Outra coisa interessante sobre o Xamanismo é que ele é inquestionavelmente antigo.  Enquanto arqueólogos de hoje ainda especulam sobre o significado de todas aquelas pinturas rupestres, as pessoas que experimentaram o estado de transe xamânico as entendem de uma forma bem particular. Figuras de pessoas com cabeças de animais podem representar o estado de transe no qual a consciência animal é experimentada. Não teria isso de grande valor para seres humanos que dependiam da caça para comer e se vestir? Experimentar a consciência animal é entender como um animal pensa, e porque faz as coisas que faz, e assim poder caçá-lo com mais eficiência e , porque não, aprender com seu comportamento.

Seres humanos evoluíram um pouco desde os tempos pré-históricos, mas ainda somos os mesmos em essência. Ainda buscamos segurança material, um sendo de propósito e uma “tribo” a qual pertencer. Os estados de Erickson de crescimento e desenvolvimento muito provavelmente se aplicavam aos nossos ancestrais de 10 mil anos atrás tanto quando se aplica a nós hoje em dia, independente de todas as mudanças culturais e tecnológicas que aconteceram. Nas cavernas ou nas cidades, as pessoas são observadoras do seu meio ambiente e são capazes de analisar o que vêem para chegar a conclusões e modificar o próprio comportamento. Enquanto alguns zombam da crença de que espíritos estão por trás do funcionamento do mundo, eles crêem que o mundo é um relógio sem vida operando por meio de inflexível e inexplicáveis “leis universais.”

Xamanismo funcíona hoje porque as pessoas realmente não mudaram tanto quando acreditam que mudaram. Assim como muitos urbanoides hoje chegaram a conclusão que são basicamente animais com um incrível poder de manipulação no ambiente a sua volta, a sua maneira estas pessoas reconhecem a sabedoria dos caminhos mais antigos que a humanidade conhece.
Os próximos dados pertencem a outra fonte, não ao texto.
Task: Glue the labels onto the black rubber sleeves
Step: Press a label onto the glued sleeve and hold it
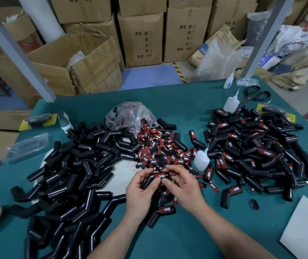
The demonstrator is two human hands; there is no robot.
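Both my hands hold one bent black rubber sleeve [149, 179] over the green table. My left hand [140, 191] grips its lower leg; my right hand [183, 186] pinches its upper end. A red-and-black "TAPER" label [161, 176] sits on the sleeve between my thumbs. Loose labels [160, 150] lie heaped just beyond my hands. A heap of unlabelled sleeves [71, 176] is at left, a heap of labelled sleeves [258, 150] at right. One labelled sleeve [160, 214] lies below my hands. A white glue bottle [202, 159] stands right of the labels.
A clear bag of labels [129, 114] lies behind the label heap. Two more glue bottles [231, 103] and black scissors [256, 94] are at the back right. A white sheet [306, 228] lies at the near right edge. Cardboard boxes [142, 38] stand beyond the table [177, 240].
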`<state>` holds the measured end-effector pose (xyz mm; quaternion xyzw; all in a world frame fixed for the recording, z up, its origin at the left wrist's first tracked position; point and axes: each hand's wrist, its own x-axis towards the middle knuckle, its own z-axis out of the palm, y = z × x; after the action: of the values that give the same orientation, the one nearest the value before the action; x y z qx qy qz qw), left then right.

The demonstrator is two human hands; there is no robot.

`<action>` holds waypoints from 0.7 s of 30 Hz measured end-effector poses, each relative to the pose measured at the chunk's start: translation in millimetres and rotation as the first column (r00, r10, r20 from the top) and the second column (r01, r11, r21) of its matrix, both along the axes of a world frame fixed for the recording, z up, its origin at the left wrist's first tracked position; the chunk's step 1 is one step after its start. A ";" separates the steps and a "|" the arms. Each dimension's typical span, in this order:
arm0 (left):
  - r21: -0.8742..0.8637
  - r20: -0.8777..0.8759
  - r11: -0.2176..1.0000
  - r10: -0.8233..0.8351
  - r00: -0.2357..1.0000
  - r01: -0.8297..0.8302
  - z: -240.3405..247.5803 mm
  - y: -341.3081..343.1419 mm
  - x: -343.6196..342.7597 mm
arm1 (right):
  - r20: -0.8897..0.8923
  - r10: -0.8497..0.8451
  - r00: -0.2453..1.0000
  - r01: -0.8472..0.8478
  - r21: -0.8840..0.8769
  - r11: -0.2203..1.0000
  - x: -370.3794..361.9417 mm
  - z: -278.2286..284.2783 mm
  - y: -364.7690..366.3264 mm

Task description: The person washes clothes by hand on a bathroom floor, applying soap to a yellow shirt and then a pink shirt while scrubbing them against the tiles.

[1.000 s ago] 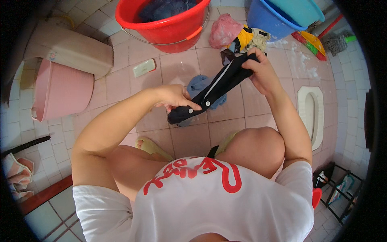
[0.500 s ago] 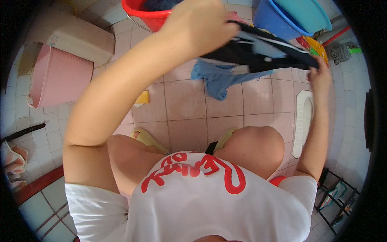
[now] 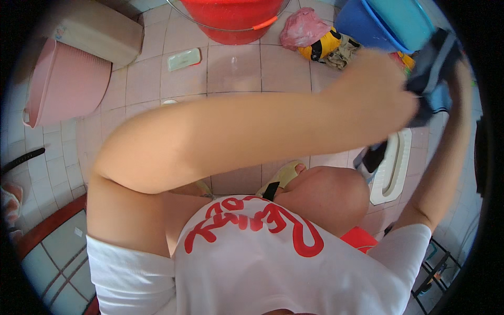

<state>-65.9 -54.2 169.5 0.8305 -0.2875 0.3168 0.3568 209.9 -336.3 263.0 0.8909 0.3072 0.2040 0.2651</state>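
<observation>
A dark garment (image 3: pixel 433 65) with pale stripes is bunched up at the right, beside the blue basins. My left arm reaches across my body, and my left hand (image 3: pixel 380 97), blurred, is closed on the garment's near side. At its far right side my right hand (image 3: pixel 460 79) grips the same cloth, its fingers mostly hidden. A light blue piece of cloth (image 3: pixel 441 98) shows between the hands; whether it belongs to the dark garment I cannot tell. Below my left wrist hangs a dark and white piece of cloth (image 3: pixel 371 157), near the squat toilet (image 3: pixel 391 168).
A red bucket (image 3: pixel 233 21) with a wire handle stands ahead. Blue basins (image 3: pixel 380 23), a pink bag (image 3: pixel 305 29) and crumpled clothes (image 3: pixel 341 52) are right of it. A pink tub (image 3: pixel 71 86) stands left. A small white tray (image 3: pixel 184 59) lies on the tiles.
Both hands have moved right with the dark garment, which was stretched between them and is now bunched. The view has shifted, showing more of the red bucket. Blue cloth seen mid-floor no longer shows there.
</observation>
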 end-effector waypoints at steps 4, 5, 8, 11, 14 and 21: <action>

A renascença das religiões pagãs que aconteceu no século XX é justamente o resultado da percepção de que as tradições xamânicas ainda têm muito a nos oferecer.

Assim como aconteceu com outras tradições, o xamanismo também mudou com os séculos. O praticante atual não quer, e nem conseguiria se quisesse praticar o mesmo xamanismo dos antigos nativos africanos ou americanos ou euro-pagãos. E porque deveriam? O Xamanismo não é mais estático do que nenhuma pratica humana. Embora ainda tenhamos muito em comum com nossos avós per-históricos, vivemos em uma sociedade que espantaria um cidadão do Antigo Egito. Não temos as mesmas crenças, estilos de vida e moral, então faz sentido que também adaptemos nossas práticas espirituais para nossa realidade.

Se há algo que podemos dizer sobre xamanismo é que ele é flexível, não apenas ele muda, mas mudança é uma de suas bases. Isso é tanto um desafio como um convite; depende do indivíduo hoje determinar o que vai utilizar ou não das antigas práticas. Como em qualquer coisa, o que recebemos é equivalente ao que investimos. Convido assim você leitor a explorar sua própria consciência e mundo e que o xamanismo continue também em nossa geração, assim como foi em todas que nos precedeu.